Assignment:
Extract every line of the material below and reproduce it faithfully.

Data provided:
————
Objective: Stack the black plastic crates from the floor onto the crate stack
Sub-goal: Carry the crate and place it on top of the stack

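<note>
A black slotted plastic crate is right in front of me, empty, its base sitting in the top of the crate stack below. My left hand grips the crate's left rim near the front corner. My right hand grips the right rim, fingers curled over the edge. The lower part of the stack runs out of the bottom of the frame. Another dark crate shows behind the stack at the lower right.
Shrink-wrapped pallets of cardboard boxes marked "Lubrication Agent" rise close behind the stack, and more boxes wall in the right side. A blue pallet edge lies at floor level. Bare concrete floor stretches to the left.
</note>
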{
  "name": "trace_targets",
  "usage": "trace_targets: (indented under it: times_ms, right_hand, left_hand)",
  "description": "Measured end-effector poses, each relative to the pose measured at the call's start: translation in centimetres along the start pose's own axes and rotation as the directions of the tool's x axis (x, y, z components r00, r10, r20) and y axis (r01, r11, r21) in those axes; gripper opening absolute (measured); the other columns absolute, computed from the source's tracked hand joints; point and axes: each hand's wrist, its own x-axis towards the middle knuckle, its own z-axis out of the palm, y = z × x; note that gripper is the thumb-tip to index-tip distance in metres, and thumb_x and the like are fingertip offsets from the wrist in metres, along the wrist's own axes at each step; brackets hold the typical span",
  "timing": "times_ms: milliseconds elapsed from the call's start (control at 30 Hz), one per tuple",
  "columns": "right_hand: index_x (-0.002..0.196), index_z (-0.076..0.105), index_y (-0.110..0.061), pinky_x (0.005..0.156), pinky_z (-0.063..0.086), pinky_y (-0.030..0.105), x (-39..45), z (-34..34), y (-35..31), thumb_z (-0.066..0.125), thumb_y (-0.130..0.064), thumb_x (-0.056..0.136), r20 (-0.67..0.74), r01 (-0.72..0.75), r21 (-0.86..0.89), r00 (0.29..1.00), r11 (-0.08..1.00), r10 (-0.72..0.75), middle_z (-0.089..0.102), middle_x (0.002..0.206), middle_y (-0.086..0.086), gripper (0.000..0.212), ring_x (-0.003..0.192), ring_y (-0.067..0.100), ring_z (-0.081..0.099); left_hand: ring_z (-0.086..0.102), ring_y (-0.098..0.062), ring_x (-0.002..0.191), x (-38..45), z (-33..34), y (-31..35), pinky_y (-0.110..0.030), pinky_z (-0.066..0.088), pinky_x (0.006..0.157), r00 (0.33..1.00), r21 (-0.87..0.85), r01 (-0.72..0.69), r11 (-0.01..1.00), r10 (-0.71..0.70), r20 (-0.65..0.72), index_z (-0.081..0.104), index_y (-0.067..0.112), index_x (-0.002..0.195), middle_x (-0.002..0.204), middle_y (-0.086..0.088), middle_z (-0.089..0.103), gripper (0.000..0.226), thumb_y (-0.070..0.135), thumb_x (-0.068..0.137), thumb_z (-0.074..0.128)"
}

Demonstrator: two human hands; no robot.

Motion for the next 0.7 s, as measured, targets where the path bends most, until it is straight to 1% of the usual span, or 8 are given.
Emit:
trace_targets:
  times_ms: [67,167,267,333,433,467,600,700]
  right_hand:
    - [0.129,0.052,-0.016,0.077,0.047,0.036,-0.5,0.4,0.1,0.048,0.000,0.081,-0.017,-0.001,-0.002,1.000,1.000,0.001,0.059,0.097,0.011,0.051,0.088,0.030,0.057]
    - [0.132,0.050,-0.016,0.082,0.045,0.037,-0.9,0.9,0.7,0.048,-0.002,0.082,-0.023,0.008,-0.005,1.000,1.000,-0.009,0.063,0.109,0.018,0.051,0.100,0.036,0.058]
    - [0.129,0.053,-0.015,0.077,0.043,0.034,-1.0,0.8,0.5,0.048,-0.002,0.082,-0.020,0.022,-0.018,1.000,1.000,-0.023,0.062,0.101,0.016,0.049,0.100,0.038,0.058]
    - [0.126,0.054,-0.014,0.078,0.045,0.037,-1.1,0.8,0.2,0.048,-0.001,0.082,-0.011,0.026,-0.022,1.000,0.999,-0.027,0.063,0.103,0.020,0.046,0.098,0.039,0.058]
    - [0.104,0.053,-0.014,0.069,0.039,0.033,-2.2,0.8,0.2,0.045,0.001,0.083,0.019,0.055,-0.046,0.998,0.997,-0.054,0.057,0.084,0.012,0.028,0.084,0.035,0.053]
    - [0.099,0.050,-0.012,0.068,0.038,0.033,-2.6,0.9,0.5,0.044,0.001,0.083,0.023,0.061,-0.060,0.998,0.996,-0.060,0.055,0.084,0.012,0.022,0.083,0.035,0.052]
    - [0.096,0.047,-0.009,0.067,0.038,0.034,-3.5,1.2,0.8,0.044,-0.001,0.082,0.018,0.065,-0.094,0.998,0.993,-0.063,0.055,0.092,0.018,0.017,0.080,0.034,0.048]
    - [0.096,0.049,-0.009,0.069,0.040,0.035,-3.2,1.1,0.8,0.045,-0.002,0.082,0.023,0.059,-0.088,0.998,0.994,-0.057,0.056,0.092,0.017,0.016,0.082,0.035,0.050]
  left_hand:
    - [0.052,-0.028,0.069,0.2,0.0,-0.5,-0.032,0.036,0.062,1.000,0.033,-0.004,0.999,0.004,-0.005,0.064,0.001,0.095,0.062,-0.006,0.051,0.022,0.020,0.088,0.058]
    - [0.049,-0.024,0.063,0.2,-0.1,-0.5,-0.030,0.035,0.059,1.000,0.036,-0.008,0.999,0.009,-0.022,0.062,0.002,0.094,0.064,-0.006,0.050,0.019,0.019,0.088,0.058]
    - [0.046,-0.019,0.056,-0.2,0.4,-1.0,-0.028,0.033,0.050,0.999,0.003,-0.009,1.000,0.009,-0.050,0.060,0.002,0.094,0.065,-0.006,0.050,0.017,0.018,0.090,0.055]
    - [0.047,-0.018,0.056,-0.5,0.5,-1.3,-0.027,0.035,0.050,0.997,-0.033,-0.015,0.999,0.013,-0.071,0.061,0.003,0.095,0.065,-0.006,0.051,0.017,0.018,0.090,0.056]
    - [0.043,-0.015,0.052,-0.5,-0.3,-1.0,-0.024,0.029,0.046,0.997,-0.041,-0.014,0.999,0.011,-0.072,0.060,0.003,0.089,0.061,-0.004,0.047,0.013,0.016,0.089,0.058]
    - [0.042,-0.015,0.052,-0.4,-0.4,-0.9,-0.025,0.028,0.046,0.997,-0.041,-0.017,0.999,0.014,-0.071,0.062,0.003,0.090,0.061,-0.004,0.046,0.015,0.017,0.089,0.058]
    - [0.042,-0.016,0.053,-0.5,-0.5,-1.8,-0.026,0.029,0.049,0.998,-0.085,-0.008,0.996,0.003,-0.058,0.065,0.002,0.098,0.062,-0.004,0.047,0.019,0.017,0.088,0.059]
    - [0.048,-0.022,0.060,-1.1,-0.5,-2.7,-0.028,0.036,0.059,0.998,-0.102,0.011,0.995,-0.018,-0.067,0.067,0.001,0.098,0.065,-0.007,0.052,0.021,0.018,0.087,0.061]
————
Exercise response:
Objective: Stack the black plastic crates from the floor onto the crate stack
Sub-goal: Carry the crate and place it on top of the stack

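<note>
A black slotted plastic crate is right in front of me, empty, its base sitting in the top of the crate stack below. My left hand grips the crate's left rim near the front corner. My right hand grips the right rim, fingers curled over the edge. The lower part of the stack runs out of the bottom of the frame. Another dark crate shows behind the stack at the lower right.
Shrink-wrapped pallets of cardboard boxes marked "Lubrication Agent" rise close behind the stack, and more boxes wall in the right side. A blue pallet edge lies at floor level. Bare concrete floor stretches to the left.
</note>
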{
  "name": "trace_targets",
  "usage": "trace_targets: (indented under it: times_ms, right_hand, left_hand)",
  "description": "Measured end-effector poses, each relative to the pose measured at the call's start: translation in centimetres along the start pose's own axes and rotation as the directions of the tool's x axis (x, y, z components r00, r10, r20) and y axis (r01, r11, r21) in those axes; gripper opening absolute (measured); the other columns absolute, computed from the source's tracked hand joints; point and axes: each hand's wrist, its own x-axis towards the middle knuckle, its own z-axis out of the palm, y = z × x; note that gripper is the thumb-tip to index-tip distance in metres, and thumb_x and the like are fingertip offsets from the wrist in metres, along the wrist's own axes at each step; brackets hold the typical span",
  "timing": "times_ms: milliseconds elapsed from the call's start (control at 30 Hz), one per tuple",
  "columns": "right_hand: index_x (-0.002..0.196), index_z (-0.076..0.105), index_y (-0.110..0.061), pinky_x (0.005..0.156), pinky_z (-0.063..0.086), pinky_y (-0.030..0.105), x (-39..45), z (-34..34), y (-35..31), thumb_z (-0.066..0.125), thumb_y (-0.130..0.064), thumb_x (-0.056..0.136), r20 (-0.67..0.74), r01 (-0.72..0.75), r21 (-0.86..0.89), r00 (0.29..1.00), r11 (-0.08..1.00), r10 (-0.72..0.75), middle_z (-0.089..0.102), middle_x (0.002..0.206), middle_y (-0.086..0.086), gripper (0.000..0.212), ring_x (-0.003..0.192), ring_y (-0.067..0.100), ring_z (-0.081..0.099); left_hand: ring_z (-0.086..0.102), ring_y (-0.098..0.062), ring_x (-0.002..0.191), x (-38..45), z (-33..34), y (-31..35), pinky_y (-0.110..0.030), pinky_z (-0.066..0.088), pinky_x (0.006..0.157), r00 (0.33..1.00), r21 (-0.87..0.85), r01 (-0.72..0.69), r11 (-0.01..1.00), r10 (-0.71..0.70), r20 (-0.65..0.72), index_z (-0.081..0.104), index_y (-0.067..0.112), index_x (-0.002..0.195), middle_x (-0.002..0.204), middle_y (-0.086..0.088), middle_z (-0.089..0.103), gripper (0.000..0.226), thumb_y (-0.070..0.135), thumb_x (-0.068..0.137), thumb_z (-0.074..0.128)"
}

Demonstrator: two human hands; no robot.

Motion for the next 0.7 s, as measured, targets where the path bends most, until it is straight to 1% of the usual span, or 8 are given.
Emit:
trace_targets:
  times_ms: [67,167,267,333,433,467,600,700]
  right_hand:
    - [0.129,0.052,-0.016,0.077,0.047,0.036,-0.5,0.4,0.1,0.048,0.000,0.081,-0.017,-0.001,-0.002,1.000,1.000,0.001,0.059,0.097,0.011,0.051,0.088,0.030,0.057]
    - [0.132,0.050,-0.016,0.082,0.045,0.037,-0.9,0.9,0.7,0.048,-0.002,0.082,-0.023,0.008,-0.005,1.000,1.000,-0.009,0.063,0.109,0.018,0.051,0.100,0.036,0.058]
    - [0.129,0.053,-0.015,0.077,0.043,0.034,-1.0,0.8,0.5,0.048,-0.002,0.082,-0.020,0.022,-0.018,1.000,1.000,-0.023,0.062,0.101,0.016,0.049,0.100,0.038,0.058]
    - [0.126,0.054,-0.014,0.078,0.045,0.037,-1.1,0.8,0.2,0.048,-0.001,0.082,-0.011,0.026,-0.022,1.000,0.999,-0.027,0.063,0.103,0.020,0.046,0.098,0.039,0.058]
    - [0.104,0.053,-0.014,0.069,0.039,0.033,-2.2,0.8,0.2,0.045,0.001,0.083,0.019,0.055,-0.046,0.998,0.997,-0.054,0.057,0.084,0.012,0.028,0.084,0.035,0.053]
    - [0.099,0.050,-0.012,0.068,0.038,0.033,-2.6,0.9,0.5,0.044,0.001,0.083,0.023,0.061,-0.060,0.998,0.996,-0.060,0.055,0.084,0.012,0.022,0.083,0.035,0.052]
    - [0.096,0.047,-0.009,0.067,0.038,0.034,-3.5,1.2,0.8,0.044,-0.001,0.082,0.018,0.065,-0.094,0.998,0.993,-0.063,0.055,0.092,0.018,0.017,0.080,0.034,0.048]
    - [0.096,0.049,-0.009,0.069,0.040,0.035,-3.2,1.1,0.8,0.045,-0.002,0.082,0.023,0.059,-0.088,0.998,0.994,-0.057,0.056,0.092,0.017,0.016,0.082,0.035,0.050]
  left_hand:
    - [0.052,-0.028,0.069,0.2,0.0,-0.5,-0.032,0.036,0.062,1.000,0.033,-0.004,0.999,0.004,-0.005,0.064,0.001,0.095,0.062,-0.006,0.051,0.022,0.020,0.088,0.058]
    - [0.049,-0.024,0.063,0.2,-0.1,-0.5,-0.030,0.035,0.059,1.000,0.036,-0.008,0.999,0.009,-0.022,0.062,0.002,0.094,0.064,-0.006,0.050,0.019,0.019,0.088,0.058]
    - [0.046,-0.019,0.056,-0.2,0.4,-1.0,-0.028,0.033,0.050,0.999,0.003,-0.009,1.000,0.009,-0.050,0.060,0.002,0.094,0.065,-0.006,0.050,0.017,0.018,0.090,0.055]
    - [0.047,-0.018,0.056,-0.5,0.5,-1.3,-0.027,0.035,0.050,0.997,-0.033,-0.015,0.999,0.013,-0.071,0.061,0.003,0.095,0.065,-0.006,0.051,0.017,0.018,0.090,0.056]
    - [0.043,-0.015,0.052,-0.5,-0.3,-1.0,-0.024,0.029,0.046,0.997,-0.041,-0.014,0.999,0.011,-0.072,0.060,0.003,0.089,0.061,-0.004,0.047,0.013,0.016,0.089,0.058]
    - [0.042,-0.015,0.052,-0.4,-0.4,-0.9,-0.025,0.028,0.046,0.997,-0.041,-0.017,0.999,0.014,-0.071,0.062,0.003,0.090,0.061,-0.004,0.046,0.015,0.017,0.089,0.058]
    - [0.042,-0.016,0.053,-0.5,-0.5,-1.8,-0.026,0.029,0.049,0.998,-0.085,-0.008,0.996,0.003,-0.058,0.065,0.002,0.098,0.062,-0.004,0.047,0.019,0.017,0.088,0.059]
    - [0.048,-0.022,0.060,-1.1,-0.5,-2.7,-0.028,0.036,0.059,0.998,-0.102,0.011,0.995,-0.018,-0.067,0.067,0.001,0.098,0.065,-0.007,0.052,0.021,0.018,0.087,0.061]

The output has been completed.